- [Given material]:
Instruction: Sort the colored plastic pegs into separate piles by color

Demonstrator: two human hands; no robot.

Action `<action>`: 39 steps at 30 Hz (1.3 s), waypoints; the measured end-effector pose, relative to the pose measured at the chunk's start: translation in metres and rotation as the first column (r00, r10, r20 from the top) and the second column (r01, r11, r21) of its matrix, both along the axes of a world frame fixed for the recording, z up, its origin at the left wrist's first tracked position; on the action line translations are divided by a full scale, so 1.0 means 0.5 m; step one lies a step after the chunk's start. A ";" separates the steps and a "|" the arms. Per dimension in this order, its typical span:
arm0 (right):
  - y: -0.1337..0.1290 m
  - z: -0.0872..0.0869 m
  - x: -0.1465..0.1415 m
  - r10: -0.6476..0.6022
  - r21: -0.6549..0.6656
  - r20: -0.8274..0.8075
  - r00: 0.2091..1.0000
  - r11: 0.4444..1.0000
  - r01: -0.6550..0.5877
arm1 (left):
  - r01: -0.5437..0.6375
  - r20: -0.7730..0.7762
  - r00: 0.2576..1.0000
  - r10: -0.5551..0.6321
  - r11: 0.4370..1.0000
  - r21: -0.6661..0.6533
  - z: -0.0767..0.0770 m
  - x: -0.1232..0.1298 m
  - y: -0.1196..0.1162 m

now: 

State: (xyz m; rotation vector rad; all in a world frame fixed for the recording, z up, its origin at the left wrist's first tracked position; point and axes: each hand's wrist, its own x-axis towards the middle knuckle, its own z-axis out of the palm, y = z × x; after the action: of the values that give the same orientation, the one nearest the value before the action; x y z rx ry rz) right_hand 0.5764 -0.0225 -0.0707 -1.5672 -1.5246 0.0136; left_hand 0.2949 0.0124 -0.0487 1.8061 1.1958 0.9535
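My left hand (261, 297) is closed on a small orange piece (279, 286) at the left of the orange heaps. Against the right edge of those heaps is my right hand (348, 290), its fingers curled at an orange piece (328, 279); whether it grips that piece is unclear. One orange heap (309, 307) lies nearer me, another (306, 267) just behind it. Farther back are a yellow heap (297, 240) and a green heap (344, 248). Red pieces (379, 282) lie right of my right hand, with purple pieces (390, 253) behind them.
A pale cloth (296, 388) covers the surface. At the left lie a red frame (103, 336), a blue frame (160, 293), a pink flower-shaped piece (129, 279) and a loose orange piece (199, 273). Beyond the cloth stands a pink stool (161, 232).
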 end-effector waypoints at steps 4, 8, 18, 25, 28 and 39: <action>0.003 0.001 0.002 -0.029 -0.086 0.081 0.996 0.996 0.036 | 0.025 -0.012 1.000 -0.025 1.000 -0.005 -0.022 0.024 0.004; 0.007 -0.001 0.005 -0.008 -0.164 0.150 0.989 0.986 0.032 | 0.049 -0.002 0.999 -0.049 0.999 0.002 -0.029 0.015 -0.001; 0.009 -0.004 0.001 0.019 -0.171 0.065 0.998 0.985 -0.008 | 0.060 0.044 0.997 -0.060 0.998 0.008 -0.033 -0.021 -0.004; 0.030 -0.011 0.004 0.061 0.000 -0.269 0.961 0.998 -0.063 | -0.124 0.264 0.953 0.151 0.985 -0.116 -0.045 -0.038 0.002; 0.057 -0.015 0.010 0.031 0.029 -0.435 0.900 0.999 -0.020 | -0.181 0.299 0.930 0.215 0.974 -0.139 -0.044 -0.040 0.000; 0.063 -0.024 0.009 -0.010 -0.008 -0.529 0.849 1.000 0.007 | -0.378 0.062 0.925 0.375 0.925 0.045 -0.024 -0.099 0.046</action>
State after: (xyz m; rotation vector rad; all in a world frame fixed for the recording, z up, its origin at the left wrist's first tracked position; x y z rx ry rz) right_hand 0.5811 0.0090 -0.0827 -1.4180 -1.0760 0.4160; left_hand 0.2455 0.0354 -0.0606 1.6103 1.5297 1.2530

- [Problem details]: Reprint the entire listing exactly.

- [Result of the exercise]:
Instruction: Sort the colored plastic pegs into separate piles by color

Demonstrator: two human hands; no robot.

Action `<action>`: 39 steps at 30 Hz (1.3 s), waypoints; the measured end-effector pose, relative to the pose measured at the chunk's start: translation in metres and rotation as the first column (r00, r10, r20 from the top) and the second column (r01, r11, r21) of its matrix, both along the axes of a world frame fixed for the recording, z up, its origin at the left wrist's first tracked position; on the action line translations are divided by a full scale, so 1.0 means 0.5 m; step one lies a step after the chunk's start. A ";" separates the steps and a "|" the arms. Per dimension in this order, its typical span:
arm0 (right):
  - y: -0.1337..0.1290 m
  - z: -0.0872..0.0869 m
  - x: -0.1465..0.1415 m
  - r10: -0.6476..0.6022
  - r21: -0.6549..0.6656
  - r20: -0.8274..0.8075
  - r00: 0.2091..1.0000
  - r11: 0.4444..1.0000
  - r01: -0.6550..0.5877
arm1 (left):
  - r01: -0.5437..0.6375
  - r20: -0.7730..0.7762
  - r00: 0.2576..1.0000
  - r10: -0.5551..0.6321
  - r11: 0.4370..1.0000
  - r21: -0.6661..0.6533
  - z: -0.0767..0.0770 m
  - x: -0.1232..0.1298 m
  - y: -0.1196..0.1162 m

now: 

State: (xyz m; rotation vector rad; all in a world frame fixed for the recording, z up, its origin at the left wrist's first tracked position; point and axes: each hand's wrist, its own x-axis towards the middle knuckle, its own z-axis out of the palm, y = z × x; after the action: of the values that give the same orientation, the one nearest the value before the action; x y z rx ry rz) right_hand 0.5764 -0.0225 -0.0707 -1.5672 -1.5246 0.0136; left_hand 0.2949 0.0124 -0.0487 1.8061 1.1958 0.9535
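My left hand (261, 297) is closed on a small orange piece (279, 286) at the left of the orange heaps. Against the right edge of those heaps is my right hand (348, 290), its fingers curled at an orange piece (328, 279); whether it grips that piece is unclear. One orange heap (309, 307) lies nearer me, another (306, 267) just behind it. Farther back are a yellow heap (297, 240) and a green heap (344, 248). Red pieces (379, 282) lie right of my right hand, with purple pieces (390, 253) behind them.
A pale cloth (296, 388) covers the surface. At the left lie a red frame (103, 336), a blue frame (160, 293), a pink flower-shaped piece (129, 279) and a loose orange piece (199, 273). Beyond the cloth stands a pink stool (161, 232).
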 end-effector waypoints at steps 4, 8, 18, 25, 28 and 39: <action>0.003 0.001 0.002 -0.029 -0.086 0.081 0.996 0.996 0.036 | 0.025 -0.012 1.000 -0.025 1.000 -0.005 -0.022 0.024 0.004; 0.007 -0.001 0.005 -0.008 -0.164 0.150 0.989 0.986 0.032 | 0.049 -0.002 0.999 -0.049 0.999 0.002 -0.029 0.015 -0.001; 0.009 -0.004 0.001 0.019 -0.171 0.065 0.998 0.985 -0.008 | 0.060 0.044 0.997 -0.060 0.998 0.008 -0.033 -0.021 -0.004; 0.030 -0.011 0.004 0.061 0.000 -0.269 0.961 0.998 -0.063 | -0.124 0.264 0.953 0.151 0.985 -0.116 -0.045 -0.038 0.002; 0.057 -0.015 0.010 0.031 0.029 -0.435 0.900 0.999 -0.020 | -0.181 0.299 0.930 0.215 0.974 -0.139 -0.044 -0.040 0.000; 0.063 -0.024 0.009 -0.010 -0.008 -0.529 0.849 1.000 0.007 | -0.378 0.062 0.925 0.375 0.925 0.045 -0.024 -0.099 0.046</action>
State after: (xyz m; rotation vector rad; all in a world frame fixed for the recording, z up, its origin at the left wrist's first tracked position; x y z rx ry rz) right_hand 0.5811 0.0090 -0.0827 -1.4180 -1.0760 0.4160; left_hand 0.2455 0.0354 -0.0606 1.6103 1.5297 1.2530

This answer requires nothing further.